Exercise goal> In the material below, the lines from the one containing "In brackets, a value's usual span" through the one containing "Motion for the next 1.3" are to be given again exactly, ends included, and no others.

Material for this exercise>
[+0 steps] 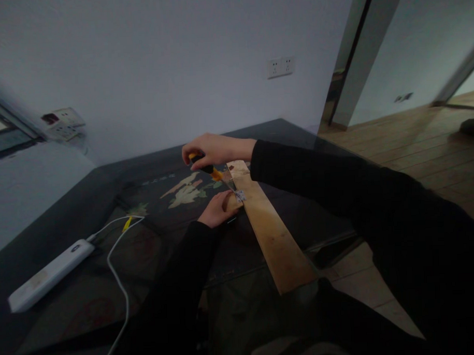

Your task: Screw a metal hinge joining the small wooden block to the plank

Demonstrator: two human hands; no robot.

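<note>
My right hand (pixel 209 150) is closed around the black and yellow handle of a screwdriver (pixel 215 174), which slants down to the right. Its tip reaches a small metal hinge (pixel 241 195) lying at the left edge of a long wooden board (pixel 276 235). With its fingers closed, my left hand (pixel 218 209) grips a small wooden piece (pixel 233 202) against that edge, beside the hinge. The near end of the board juts out past the table's front edge. Whether a screw sits under the tip is too small to tell.
On the left of the dark table (pixel 177 252) lies a white power strip (pixel 49 274). Its white cable (pixel 122 290) with a yellow tag (pixel 127 224) curls toward me. Wall sockets (pixel 280 67) are behind the table, and wooden floor (pixel 410 145) stretches to the right.
</note>
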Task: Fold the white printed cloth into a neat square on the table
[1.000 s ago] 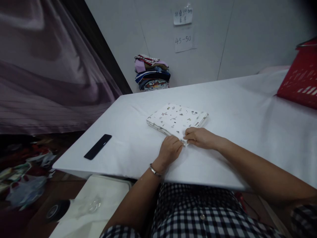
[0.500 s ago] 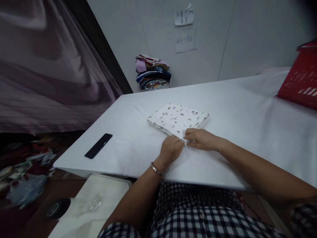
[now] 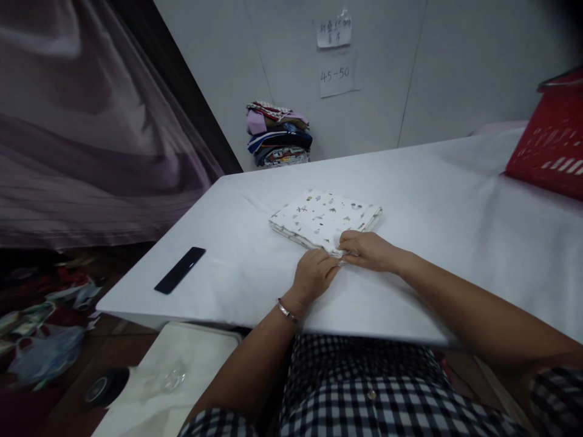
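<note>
A folded white cloth [image 3: 321,217] with a small leaf-like print lies flat in several layers on the white-covered table [image 3: 246,267]. At its near corner both of my hands are closed on the fabric. My left hand [image 3: 315,271], with a silver bracelet at the wrist, pinches the corner's left edge. From the right, my right hand [image 3: 364,250] grips the layers of the same corner, its thumb and fingers pressed together. The fingertips of the two hands almost meet and partly hide the corner.
A black phone [image 3: 180,270] lies on the table's left side. Stacked folded clothes [image 3: 279,135] stand by the wall at the back. A red basket [image 3: 549,136] sits at the far right. Below the left edge are a whitish lid-like surface [image 3: 182,358] and plastic bags [image 3: 48,352].
My right hand has shifted slightly up and left at the corner of the cloth. Both hands keep their grip, and the view has moved a little.
</note>
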Demonstrator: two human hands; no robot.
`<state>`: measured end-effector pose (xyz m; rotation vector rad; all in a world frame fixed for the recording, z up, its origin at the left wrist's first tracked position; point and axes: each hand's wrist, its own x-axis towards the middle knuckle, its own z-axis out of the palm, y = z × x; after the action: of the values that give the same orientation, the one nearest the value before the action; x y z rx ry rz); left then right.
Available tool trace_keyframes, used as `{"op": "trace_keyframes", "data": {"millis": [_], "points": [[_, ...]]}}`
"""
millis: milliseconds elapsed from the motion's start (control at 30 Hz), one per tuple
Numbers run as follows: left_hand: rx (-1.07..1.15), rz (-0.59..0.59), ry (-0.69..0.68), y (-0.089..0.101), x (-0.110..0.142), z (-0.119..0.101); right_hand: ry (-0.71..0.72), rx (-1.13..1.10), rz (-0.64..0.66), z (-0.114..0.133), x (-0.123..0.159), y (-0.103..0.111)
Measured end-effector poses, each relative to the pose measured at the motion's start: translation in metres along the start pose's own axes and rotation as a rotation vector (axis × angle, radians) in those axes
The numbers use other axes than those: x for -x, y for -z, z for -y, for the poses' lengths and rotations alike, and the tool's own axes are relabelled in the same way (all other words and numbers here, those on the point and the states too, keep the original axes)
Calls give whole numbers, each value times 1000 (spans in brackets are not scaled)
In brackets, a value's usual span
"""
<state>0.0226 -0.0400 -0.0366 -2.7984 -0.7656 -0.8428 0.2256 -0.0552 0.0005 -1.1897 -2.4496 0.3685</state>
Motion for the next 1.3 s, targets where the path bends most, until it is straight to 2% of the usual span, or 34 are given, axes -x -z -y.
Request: {"op": "trace_keyframes", "data": {"millis": [167, 367, 533, 667, 767, 900, 1033, 1100, 1167, 1233, 1300], "points": [[-44, 12, 45, -1, 0, 0, -2, -64, 23, -3, -1, -3], [-92, 52, 16, -6, -1, -3, -47, -119, -11, -7, -1, -4], [-111, 38, -17, -5, -1, -5, -35, 0, -38, -3, 0, -1], [-129, 12, -31, -4, 0, -4, -8, 91, 36, 3, 0, -1], [-130, 20, -23, -4, 0, -5, -3, 62, 76, 4, -1, -3], [-87, -33, 43, -2, -2, -5, 4, 2, 58, 5, -1, -4], [-41, -12, 11, -2, -5, -3, 9, -140, 32, -2, 0, -3], [-38, 0, 15, -2, -5, -3, -9, -250, -67, -14, 0, -2], [-39, 9, 25, -3, -5, -3, -109, -301, -286, -32, 1, 2], [-38, 19, 24, -4, -4, -4, -287, -236, -512, -55, 1, 8], [-40, 21, 20, -5, -4, -5, -505, -123, -565, -77, -1, 15]]}}
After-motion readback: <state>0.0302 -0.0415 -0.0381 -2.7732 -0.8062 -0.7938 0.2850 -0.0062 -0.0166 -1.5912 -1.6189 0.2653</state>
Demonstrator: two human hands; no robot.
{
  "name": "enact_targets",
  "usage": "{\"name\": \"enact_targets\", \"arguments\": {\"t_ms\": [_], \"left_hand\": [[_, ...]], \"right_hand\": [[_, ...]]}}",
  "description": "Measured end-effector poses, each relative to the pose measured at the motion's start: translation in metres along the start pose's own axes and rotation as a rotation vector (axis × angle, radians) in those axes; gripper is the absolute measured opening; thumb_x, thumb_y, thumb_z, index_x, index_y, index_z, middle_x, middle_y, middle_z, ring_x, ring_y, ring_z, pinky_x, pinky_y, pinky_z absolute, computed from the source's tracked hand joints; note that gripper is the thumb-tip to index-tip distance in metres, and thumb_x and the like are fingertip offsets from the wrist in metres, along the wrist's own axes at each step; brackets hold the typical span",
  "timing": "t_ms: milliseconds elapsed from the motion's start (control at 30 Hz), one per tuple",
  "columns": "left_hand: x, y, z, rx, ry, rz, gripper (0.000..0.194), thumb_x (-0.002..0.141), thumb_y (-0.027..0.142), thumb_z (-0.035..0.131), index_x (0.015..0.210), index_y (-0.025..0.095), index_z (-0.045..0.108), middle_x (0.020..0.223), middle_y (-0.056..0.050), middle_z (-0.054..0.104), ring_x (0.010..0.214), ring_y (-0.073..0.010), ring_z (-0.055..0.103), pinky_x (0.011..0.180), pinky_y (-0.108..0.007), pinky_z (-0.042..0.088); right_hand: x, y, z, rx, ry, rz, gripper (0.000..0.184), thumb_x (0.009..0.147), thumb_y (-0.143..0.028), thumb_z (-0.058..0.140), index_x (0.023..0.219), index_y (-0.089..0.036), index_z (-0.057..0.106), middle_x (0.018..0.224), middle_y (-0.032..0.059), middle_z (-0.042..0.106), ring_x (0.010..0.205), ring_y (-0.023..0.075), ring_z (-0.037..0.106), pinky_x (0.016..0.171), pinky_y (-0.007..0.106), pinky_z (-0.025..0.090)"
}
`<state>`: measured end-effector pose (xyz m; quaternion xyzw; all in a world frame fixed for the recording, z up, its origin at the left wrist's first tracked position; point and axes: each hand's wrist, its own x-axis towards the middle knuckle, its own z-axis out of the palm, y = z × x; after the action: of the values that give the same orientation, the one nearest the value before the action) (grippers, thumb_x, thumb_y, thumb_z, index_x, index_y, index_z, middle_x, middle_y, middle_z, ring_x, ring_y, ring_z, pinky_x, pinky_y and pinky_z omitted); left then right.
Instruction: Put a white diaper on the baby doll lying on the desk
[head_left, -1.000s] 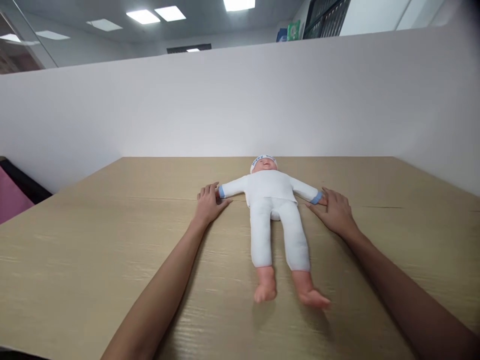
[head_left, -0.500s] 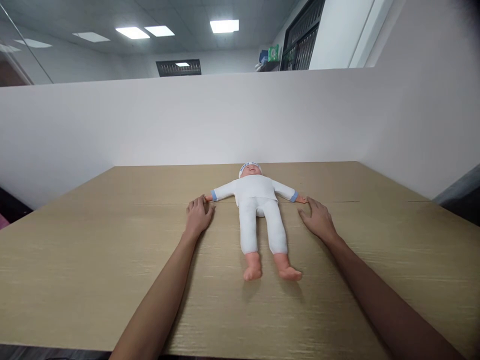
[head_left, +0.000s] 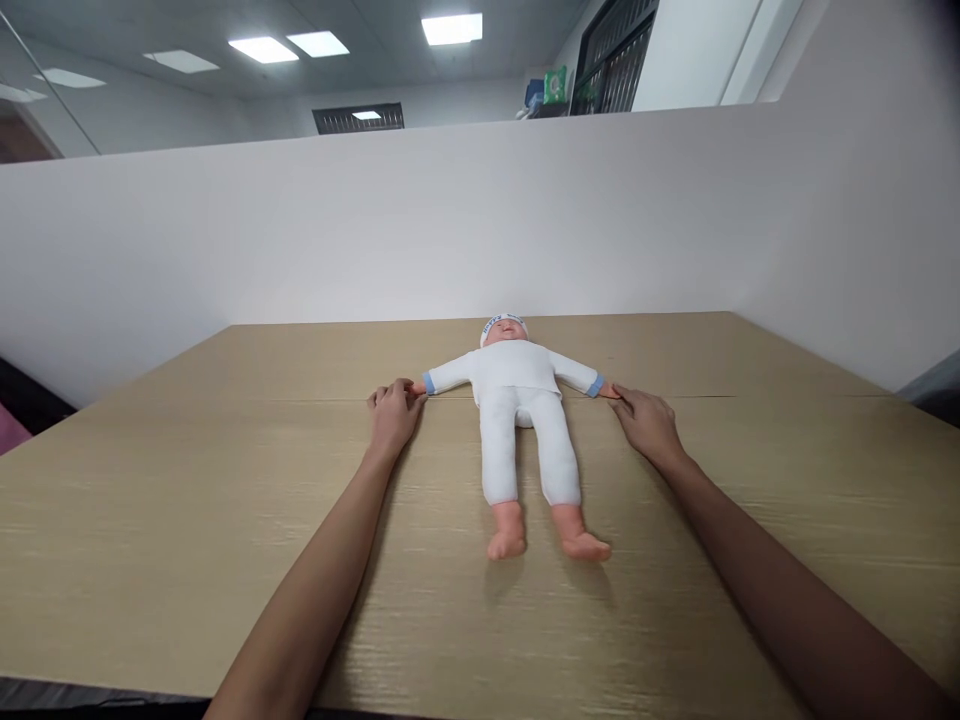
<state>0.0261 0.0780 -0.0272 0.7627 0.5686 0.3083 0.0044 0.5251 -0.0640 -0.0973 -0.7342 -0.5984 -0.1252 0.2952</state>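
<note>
A baby doll (head_left: 517, 375) lies on its back on the wooden table (head_left: 225, 520), its head at the far side and its bare feet toward me. It wears a white top and trousers with blue cuffs, plus a white cap (head_left: 501, 322) with dark lettering. Both doll arms are spread out sideways. My left hand (head_left: 394, 412) pinches the doll's hand on the left side. On the other side my right hand (head_left: 646, 418) has thumb and fingers closed on the doll's other hand. Each of my forearms rests low over the table.
A white partition wall (head_left: 480, 220) rises behind the table and continues along the right. Beyond it are ceiling lights and a shelf with a green package (head_left: 555, 86). A dark object with a pink part (head_left: 11, 430) stands past the left edge.
My thumbs have closed in, and both hands now pinch the doll's hands, where the right one was more spread before. The view has tilted slightly downward. The doll's pose looks the same.
</note>
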Motion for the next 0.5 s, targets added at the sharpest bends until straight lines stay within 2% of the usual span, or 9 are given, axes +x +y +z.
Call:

Solution for this problem>
In brackets, a value's usual span
"""
<state>0.0226 -0.0400 -0.0366 -2.7984 -0.7656 -0.8428 0.2256 -0.0552 0.0005 -1.1897 -2.4496 0.3685</state>
Motion for the next 1.3 s, targets where the path bends most, until it is straight to 2% of the usual span, or 34 are given, axes -x -z -y.

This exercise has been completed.